While still a student, he traveled to Glasgow in order to study antisepsis under Joseph Lister. Subsequently, he introduced antiseptic surgery to France, publishing an important work on the subject in 1876 that was later translated into English. He also made significant contributions in his work involving bone fractures and hernias. In his research of trepanation, he showed that prehistoric flint tools could make trephine holes in a skull in less than 50 minutes.

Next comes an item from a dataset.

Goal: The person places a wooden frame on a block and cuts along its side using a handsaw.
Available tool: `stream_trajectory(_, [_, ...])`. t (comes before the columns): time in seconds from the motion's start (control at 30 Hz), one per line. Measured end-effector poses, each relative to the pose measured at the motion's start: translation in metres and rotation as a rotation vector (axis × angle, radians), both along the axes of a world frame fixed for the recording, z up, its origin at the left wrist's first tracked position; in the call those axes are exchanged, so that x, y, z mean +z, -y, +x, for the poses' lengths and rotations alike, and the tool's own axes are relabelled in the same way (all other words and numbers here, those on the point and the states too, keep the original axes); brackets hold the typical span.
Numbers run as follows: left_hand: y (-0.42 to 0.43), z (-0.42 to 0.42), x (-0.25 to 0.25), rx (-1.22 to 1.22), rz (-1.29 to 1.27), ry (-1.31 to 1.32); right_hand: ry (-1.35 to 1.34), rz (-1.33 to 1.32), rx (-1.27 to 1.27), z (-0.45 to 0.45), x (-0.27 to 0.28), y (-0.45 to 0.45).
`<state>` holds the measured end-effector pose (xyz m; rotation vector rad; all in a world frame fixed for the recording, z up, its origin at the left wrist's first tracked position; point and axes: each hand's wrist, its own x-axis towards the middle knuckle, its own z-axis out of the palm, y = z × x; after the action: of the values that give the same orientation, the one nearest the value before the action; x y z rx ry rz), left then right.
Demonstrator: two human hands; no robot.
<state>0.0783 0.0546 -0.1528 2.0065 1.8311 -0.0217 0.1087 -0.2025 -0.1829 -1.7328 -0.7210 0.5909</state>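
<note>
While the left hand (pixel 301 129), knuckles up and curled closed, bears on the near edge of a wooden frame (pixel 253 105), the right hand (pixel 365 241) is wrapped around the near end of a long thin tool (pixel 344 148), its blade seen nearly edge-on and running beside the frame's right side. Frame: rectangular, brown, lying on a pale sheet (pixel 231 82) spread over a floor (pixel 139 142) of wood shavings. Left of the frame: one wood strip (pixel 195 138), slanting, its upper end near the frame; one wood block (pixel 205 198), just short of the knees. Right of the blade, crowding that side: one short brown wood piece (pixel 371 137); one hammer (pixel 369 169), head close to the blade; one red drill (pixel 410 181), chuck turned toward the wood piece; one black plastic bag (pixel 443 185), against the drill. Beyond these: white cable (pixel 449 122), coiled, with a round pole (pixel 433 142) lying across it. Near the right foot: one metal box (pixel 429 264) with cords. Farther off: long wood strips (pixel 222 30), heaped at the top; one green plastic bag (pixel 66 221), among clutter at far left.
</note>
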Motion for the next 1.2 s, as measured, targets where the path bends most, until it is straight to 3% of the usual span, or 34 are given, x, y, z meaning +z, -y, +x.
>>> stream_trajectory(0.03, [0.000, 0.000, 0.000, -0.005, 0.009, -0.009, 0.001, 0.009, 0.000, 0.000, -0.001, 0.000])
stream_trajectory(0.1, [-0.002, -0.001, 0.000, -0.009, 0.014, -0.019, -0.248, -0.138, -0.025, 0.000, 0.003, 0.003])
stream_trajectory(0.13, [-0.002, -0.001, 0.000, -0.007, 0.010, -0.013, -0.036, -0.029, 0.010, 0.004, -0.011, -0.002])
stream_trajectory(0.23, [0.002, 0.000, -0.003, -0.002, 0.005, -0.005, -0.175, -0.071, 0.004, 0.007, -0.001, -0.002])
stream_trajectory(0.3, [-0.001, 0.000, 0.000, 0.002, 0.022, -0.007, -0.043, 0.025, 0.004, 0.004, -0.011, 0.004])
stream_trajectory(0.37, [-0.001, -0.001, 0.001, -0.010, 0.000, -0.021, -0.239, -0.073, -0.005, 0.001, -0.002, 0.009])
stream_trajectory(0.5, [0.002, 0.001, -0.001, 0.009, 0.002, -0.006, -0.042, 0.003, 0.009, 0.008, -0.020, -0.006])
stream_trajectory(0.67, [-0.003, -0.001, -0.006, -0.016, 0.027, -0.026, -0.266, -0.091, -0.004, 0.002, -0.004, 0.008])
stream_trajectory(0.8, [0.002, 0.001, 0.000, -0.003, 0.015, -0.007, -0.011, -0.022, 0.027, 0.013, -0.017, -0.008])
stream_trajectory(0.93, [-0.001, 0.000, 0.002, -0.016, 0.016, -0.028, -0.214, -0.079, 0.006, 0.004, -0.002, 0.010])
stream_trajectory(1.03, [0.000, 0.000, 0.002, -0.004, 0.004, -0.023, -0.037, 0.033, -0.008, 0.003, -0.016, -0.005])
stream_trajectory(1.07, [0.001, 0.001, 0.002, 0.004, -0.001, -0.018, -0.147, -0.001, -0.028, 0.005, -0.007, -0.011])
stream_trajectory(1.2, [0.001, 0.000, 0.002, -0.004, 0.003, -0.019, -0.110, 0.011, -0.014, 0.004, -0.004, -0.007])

In 1885 he became a member of the Académie de Médecine. For a number of years he was editor of the Journal de médecine et de chirurgie pratiques.

== Eponymy ==
- "Lucas-Championnière's disease": also known as pseudomembranous bronchitis.

== Writings ==

- Lymphatiques utérins et lymphangite utérine. Du rôle que joue la lymphangite dans les complications puerpérales et les maladies utérines, Asselin, Paris 1870, pp. 83
- De la fièvre traumatique. Thèse présentée au concours pour l'agrégation (section de chirurgie et d'accouchements) et soutenue à la Faculté de médecine de Paris le 19 juillet 1872, Baillière et fils, Paris 1872, pp. 176
- Chirurgie antiseptique. Principes, modes d'application et résultats du pansement de Lister, Baillière et fils, Paris 1876, pp. 156 (second French, 1880). Translated into English as: Antiseptic surgery; the principles, modes of application, and results of the Lister dressing, (1881).
- Étude historique et clinique sur la trépanation du crâne. La trépanation guidée par les localisations cérébrales, Delahaye, Paris 1878, pp. 149
- La cure radicale de la hernie inguinale, 1890 - The radical cure of inguinal hernia.
- Cure radicale des hernies, avec une étude statistique de deuxcent soixantequinze opérations, Rueff, Paris 1892, pp. 724 - Operative surgery, radical cure of hernias.
- Titres et travaux scientifiques, Imprimerie Daix Frères, Clermont 1894, pp. 122
- Traitement des fractures par le massage et la mobilisation, Rueff, Paris 1895, pp. 564 - Fracture treatment through massage and mobilization.
- "An Essay on Scientific Surgery, the Antiseptic Method of Lister in the Present and in the Future", Br Med J. 1902 Dec 13; 2(2189): 1819–1821
- "Le voyage des médecins français à Londres", Journal de médecine et de chirurgie pratiques, 75(21), 10 novembre 1904, pp. 801–809
- Hernies. Hygiéne et thérapeutique, Rueff, Paris 1905, pp. 328
- "New ideas on fractures, of the utmost importance to the medical profession and to the lay public in connexion with their responsibilities and possible legal liabilities", Br Med J. 1908 Mar 28; 1(2465): 725–728
- Theorie et practique de la chirurgie antiseptique. Ses progrès actuels, Steinheil, Paris 1908, pp. 59
- "An Address On the Modern Treatment of Fractures, Delivered at the Annual Meeting of the Cardiff Medical Society on June 4th", Br Med J. 1909 Jun 12; 1(2528): 1397–1400.
- Précis du traitement des fractures par le massage et la mobilisation, Steinheil, Paris 1910, pp. 267
- "Lord Lister (1827-1912)", Revue de Chirurgie, 32(4), 10 Avril 1912, pp. 530–543
- Les origines de la trépanation décompressive. Trépanation néolithique, trépanation pré-Colombienne, trépanation des Kabyles, trépanation traditionnelle, Steinheil, Paris 1912, pp. 131 - Neolithic trepanation, pre-Columbian trepanation, etc.